A la falta de capturas el sector pesquero suma el problema del alto precio del gasoil, que provoca en muchas ocasiones que los gastos superen a los beneficios. Frente al más de un centenar de barcos pesqueros que faenaban en los años sesenta, actualmente sólo 29 se dedican a estas labores.

Aunque sabe que la pesca ya no puede ser la pata en la que se sostenga la economía municipal, el patrón mayor considera que esta profesión necesita del amparo de los nuevos gobiernos central y autonómico que se formen. "Deben apoyar a las empresas armadoras porque estamos en un momento de crisis y debido a la falta de dinero se están retirando y con ellas los puestos de trabajo", advierte.

Toda la población es consciente de que, como un pez atrapado en la red, Barbate agoniza y reclama a gritos una diversificación económica. "Se dan subvenciones a la Bahía, pero a esta zona siempre la dejan atrás. Esperamos que alguien se fije y nos pongan las infraestructuras necesarias", asegura Manuel Saval, el presidente de la Asociación de Comerciantes, quien recuerda con melancolía aquellos años en los que gracias a la pesca Barbate era "la envidia de la Janda".

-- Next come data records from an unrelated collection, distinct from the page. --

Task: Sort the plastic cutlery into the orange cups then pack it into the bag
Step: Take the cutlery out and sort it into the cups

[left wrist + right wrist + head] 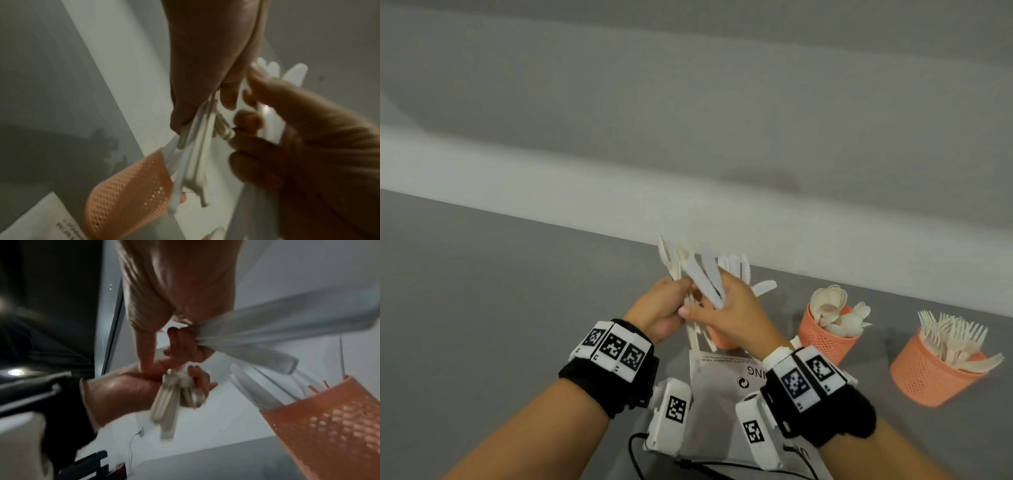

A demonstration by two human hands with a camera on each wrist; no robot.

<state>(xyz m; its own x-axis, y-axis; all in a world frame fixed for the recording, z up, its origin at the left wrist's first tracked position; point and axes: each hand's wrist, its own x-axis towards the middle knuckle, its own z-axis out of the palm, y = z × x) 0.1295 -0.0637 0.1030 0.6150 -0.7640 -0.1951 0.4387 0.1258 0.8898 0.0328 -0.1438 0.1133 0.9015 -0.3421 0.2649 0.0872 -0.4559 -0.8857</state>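
Note:
My left hand [667, 303] grips a bundle of cream cutlery [674, 260] by the handles; the handles [197, 154] hang below its fingers. Touching it, my right hand [732, 308] grips a fan of white plastic knives [705, 274]. The right wrist view shows these knives [257, 337] spreading rightward from my right hand [179, 288], with my left hand [123, 389] just below. Under both hands stands an orange mesh cup [719, 337] [329, 426] holding more knives. A plastic bag [722, 380] with printed text lies flat beneath my wrists.
Right of my hands stand an orange cup [825, 334] full of spoons and, farther right, an orange cup [935, 373] full of forks. All sit on a grey table [500, 291] against a white wall ledge. A black cable [635, 455] runs near the front edge.

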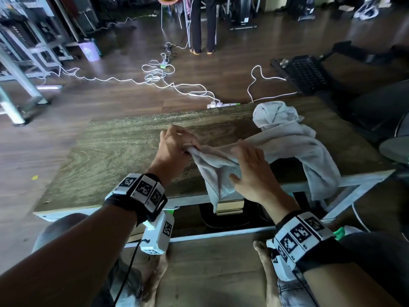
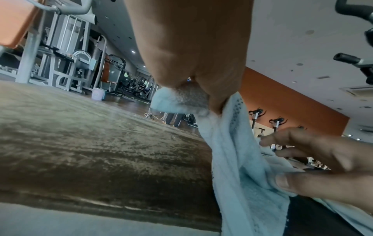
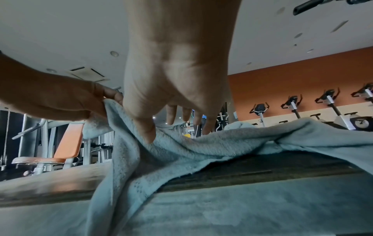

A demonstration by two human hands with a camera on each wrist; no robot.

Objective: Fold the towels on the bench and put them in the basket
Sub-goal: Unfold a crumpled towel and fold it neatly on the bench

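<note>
A pale grey-blue towel (image 1: 221,171) lies crumpled across the wooden bench (image 1: 121,151), with one end hanging over the near edge. My left hand (image 1: 186,149) pinches a corner of it just above the benchtop; the left wrist view shows that corner (image 2: 181,99) bunched in the fingers. My right hand (image 1: 247,167) rests on the towel to the right, and its straight fingertips (image 3: 147,134) touch the cloth (image 3: 222,140). A second crumpled bundle (image 1: 276,114) sits at the bench's far right. A black perforated basket (image 1: 303,72) stands on the floor beyond the bench.
White cables and a power strip (image 1: 221,104) lie on the floor past the bench's far edge. A person (image 1: 202,29) stands at the back. Gym machines (image 1: 22,74) line the left, with a lilac bin (image 1: 89,50) beside them. My knees are under the near edge.
</note>
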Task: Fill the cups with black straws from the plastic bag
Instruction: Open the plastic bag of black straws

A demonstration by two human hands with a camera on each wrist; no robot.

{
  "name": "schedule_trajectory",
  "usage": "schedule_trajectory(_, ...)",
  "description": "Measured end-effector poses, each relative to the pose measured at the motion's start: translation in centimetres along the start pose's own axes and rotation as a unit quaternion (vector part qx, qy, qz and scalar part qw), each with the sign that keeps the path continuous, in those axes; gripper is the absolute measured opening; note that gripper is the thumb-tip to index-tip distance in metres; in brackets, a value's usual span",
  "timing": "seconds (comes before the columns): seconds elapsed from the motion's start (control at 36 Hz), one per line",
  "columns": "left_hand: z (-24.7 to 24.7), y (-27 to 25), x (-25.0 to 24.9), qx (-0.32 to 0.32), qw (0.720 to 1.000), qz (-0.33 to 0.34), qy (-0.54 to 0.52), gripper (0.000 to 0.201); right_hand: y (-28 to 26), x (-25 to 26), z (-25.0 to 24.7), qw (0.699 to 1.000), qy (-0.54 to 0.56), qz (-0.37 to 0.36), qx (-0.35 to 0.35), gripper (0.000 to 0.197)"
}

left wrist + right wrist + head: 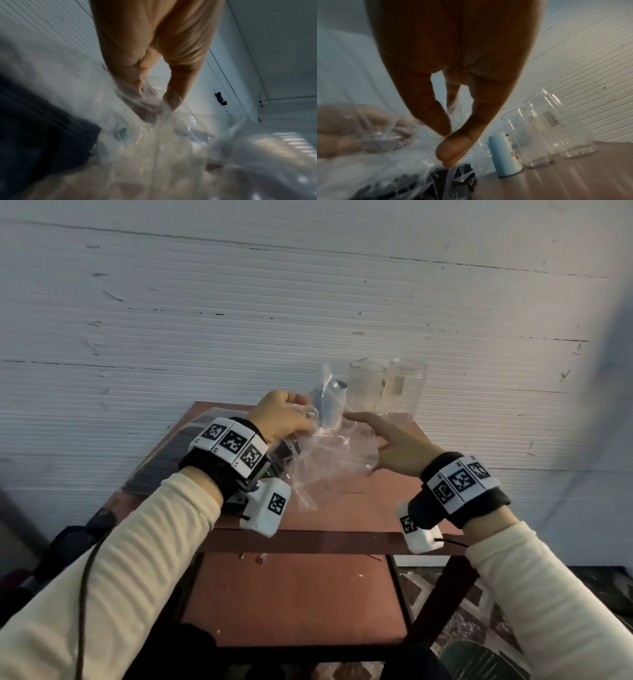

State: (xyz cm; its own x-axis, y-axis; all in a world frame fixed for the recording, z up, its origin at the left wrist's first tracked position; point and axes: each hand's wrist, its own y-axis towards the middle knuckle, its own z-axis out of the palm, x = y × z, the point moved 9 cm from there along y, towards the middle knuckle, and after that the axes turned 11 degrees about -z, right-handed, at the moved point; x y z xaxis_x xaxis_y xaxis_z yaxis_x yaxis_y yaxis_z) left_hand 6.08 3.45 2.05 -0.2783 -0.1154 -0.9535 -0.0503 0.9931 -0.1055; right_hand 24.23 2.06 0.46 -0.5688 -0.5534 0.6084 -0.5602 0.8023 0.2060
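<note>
A clear plastic bag (329, 460) lies crumpled on the red-brown table (387, 508), lifted at its far end. My left hand (284, 419) grips the bag's upper film, and the fingers (150, 108) are curled into it. My right hand (383, 436) pinches the bag's right edge between thumb (452, 148) and forefinger. Black straws (453, 180) show inside the bag below that pinch. Two clear cups (366, 385) (407, 385) stand upright at the table's far edge, against the wall, with no straws in them. They also appear in the right wrist view, cup (527, 142) and cup (559, 128).
A pale blue can (505, 154) stands upright just left of the cups, partly behind the bag. A white ribbed wall (308, 302) runs right behind the table. Below the tabletop is a red-brown shelf (291, 601). Dark items sit on the floor at the left.
</note>
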Motion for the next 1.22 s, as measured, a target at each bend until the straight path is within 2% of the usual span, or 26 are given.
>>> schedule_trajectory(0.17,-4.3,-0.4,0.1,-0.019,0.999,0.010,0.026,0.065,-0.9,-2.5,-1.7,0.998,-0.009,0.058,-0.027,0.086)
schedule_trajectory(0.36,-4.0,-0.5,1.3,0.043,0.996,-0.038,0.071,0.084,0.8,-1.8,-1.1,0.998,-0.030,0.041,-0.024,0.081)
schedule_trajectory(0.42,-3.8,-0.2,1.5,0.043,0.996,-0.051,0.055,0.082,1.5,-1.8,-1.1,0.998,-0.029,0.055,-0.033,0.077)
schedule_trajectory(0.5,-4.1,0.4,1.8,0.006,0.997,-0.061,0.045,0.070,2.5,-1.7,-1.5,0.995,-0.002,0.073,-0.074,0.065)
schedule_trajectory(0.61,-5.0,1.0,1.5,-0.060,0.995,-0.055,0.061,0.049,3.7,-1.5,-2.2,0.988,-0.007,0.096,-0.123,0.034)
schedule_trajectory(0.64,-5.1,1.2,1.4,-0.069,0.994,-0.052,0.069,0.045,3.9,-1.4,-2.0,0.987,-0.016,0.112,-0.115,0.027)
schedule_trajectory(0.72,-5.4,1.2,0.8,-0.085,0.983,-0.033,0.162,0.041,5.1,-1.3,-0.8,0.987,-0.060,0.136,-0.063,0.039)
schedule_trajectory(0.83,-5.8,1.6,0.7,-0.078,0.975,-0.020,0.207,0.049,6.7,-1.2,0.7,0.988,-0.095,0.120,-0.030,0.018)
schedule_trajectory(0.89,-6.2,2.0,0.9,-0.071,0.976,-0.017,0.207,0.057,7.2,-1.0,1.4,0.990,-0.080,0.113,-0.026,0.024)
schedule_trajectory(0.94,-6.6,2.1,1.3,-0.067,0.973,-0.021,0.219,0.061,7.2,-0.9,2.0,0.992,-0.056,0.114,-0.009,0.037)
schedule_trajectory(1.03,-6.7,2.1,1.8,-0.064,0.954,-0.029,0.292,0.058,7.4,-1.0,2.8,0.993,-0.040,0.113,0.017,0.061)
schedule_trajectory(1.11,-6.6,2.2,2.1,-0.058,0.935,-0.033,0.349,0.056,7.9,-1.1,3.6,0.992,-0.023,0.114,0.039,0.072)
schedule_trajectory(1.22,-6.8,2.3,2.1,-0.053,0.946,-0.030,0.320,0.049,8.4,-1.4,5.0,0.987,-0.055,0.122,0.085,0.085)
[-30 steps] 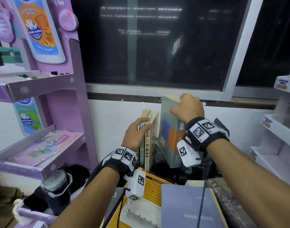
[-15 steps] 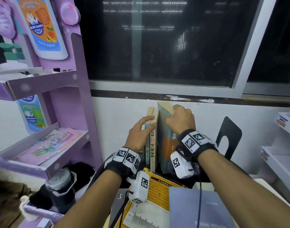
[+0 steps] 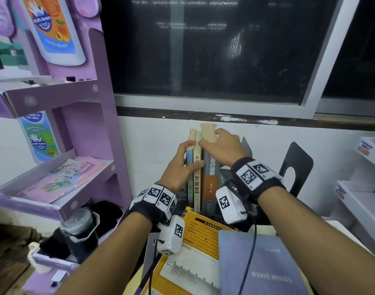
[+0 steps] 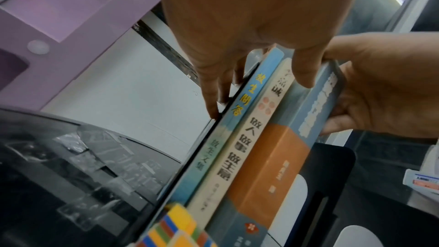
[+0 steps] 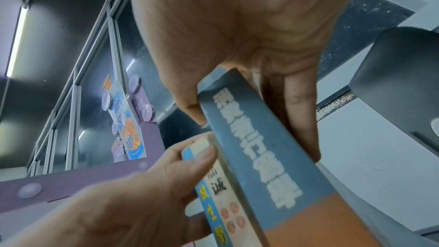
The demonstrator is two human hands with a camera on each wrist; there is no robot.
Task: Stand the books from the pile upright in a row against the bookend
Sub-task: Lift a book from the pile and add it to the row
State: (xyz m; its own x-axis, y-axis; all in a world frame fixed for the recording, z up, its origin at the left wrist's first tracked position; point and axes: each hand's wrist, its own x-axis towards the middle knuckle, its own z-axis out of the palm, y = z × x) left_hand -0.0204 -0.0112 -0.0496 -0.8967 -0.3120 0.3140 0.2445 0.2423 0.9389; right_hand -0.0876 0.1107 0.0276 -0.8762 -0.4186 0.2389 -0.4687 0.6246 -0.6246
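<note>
Three books stand upright by the wall: a thin blue book (image 3: 190, 188), a cream book (image 3: 196, 186) and a thick blue-and-orange book (image 3: 211, 184). My left hand (image 3: 189, 155) pinches the two thin ones, fingers on their left side and thumb (image 4: 304, 74) across the spines. My right hand (image 3: 214, 141) grips the top of the thick book (image 5: 256, 147), pressed against the cream book (image 4: 240, 157). A black bookend (image 3: 297, 167) stands apart to the right. A yellow book (image 3: 201, 237) and a blue-grey book (image 3: 258, 262) lie flat in front.
A purple cardboard display shelf (image 3: 76, 167) stands at the left, close to the books. White shelves (image 3: 363, 188) are at the right. A dark bottle (image 3: 80, 231) sits low on the left. A coloured cube (image 4: 175, 228) lies by the books' feet.
My right hand has lowered the thick book from a raised tilt and set it upright against the cream book. My left hand has stayed on the two thin books.
</note>
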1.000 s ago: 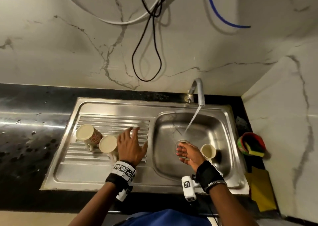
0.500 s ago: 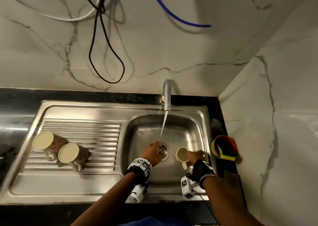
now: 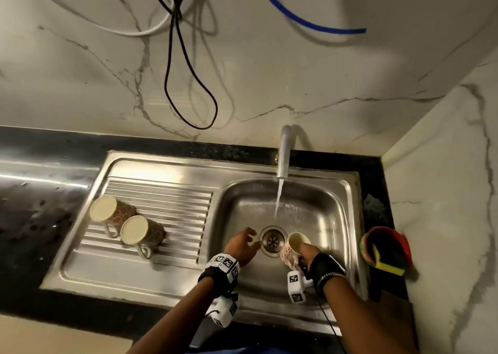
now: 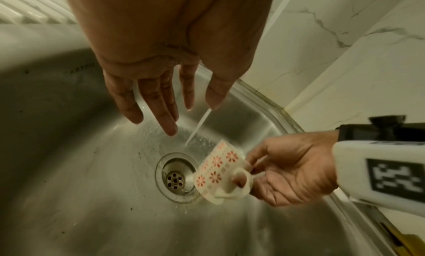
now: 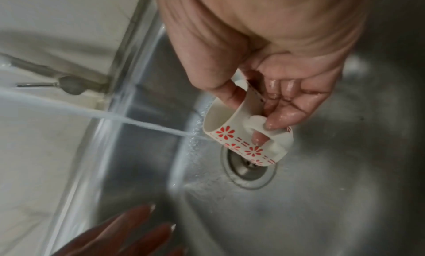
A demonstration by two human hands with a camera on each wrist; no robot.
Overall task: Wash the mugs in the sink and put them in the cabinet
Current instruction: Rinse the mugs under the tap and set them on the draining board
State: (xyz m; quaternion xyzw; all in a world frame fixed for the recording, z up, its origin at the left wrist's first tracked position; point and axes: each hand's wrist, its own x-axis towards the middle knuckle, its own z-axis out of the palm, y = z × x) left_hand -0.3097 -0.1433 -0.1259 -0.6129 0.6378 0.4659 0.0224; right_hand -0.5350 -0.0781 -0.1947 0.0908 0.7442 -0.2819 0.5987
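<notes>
A small white mug (image 3: 294,245) with red flowers hangs tilted over the drain (image 3: 271,241) of the steel sink (image 3: 334,219). My right hand (image 3: 304,252) holds it by the handle, one finger through the loop, as the right wrist view shows on the mug (image 5: 230,129). The water stream (image 3: 279,200) falls just beside its rim. My left hand (image 3: 250,239) hovers left of the drain, its fingers (image 4: 161,110) straight and holding nothing. Two more flowered mugs (image 3: 107,212) (image 3: 141,229) lie on their sides on the drainboard (image 3: 175,205).
The tap (image 3: 284,151) runs at the back of the basin. A red and green bowl with a yellow sponge (image 3: 385,251) sits on the black counter at the right, against the marble wall. Black, white and blue cables (image 3: 188,84) hang on the wall above.
My left hand left the drainboard mugs and came into the basin beside the drain. My right hand took the mug standing in the basin by its handle and tilted it toward the stream.
</notes>
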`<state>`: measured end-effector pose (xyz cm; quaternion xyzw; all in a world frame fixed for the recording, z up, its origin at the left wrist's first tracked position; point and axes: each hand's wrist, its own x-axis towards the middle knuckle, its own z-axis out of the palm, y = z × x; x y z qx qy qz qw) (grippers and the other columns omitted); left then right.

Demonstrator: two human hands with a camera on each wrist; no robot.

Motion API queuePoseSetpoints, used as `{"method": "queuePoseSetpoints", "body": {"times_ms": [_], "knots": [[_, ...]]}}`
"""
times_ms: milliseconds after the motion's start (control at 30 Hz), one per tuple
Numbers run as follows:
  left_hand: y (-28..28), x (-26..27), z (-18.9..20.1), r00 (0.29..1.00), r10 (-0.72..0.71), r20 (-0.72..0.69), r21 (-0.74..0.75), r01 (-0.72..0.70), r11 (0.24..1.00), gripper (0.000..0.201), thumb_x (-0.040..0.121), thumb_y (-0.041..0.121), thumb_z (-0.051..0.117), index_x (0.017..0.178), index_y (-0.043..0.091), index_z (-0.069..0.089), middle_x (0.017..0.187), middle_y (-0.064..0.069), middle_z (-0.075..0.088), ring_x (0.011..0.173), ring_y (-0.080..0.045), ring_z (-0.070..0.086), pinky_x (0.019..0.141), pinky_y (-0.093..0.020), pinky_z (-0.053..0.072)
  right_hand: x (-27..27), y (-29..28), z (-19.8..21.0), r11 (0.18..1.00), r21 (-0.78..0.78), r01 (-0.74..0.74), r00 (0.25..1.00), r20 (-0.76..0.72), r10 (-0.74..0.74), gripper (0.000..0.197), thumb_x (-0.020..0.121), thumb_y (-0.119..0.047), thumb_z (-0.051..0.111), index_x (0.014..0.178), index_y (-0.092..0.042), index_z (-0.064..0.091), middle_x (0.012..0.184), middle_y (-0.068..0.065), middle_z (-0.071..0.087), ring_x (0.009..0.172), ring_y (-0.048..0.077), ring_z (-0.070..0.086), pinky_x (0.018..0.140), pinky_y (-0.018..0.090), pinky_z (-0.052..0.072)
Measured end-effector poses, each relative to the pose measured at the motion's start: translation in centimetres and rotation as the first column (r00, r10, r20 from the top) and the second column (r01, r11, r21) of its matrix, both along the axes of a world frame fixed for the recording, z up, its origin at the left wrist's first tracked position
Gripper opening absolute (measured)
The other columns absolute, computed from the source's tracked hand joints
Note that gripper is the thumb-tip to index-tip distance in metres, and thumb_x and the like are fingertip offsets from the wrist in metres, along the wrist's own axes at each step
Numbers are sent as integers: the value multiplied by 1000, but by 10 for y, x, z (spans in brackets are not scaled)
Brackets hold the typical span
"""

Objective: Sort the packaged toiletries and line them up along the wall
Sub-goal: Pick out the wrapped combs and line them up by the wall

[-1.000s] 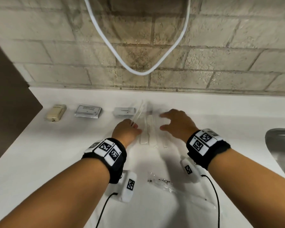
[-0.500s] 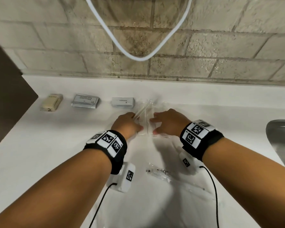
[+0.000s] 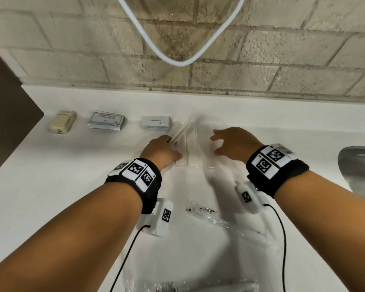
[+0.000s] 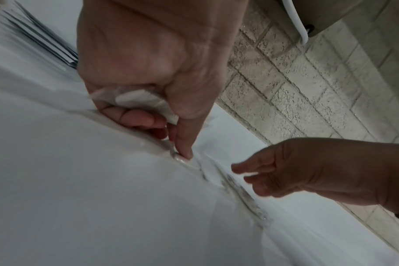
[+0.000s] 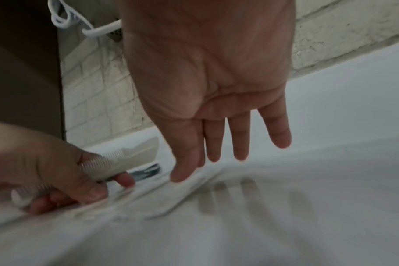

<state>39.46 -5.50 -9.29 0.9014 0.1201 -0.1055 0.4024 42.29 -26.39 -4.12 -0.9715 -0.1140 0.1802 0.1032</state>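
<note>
A row runs along the wall on the white counter: a beige soap bar, shampoo packets, toothpaste packets, then clear-wrapped white combs. My left hand grips one wrapped comb at the left of that pile; in the left wrist view its fingers curl round the comb and the thumb presses down on plastic. In the right wrist view the same comb shows in that fist. My right hand hovers just right of the combs, its fingers straight, holding nothing.
Nearer me lie more clear-wrapped items, a long wrapped piece and packets at the bottom edge. A steel sink is at the right. A brown panel bounds the left. A white cord hangs on the stone wall.
My right hand, which met the left on the comb pile half a second ago, has drawn away to the right with spread fingers. The left hand stays on its comb.
</note>
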Motion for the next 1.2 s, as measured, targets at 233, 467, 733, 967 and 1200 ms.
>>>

Ahora los más jóvenes se ven obligados a emigrar a otros municipios de la comarca en busca de empleo. Tampoco encuentran en la ciudad oferta de ocio y algunos de ellos, ante la falta de alternativa laboral, encuentran dinero fácil colaborando en alijos de droga, aunque éste es un sambenito del que sus habitantes se quieren deshacer. Hijos, padres y nietos esperan que por fin los políticos hagan llevar a buen puerto los sueños que, en otras ocasiones, han sido arrastrados por las olas hasta el fondo del mar.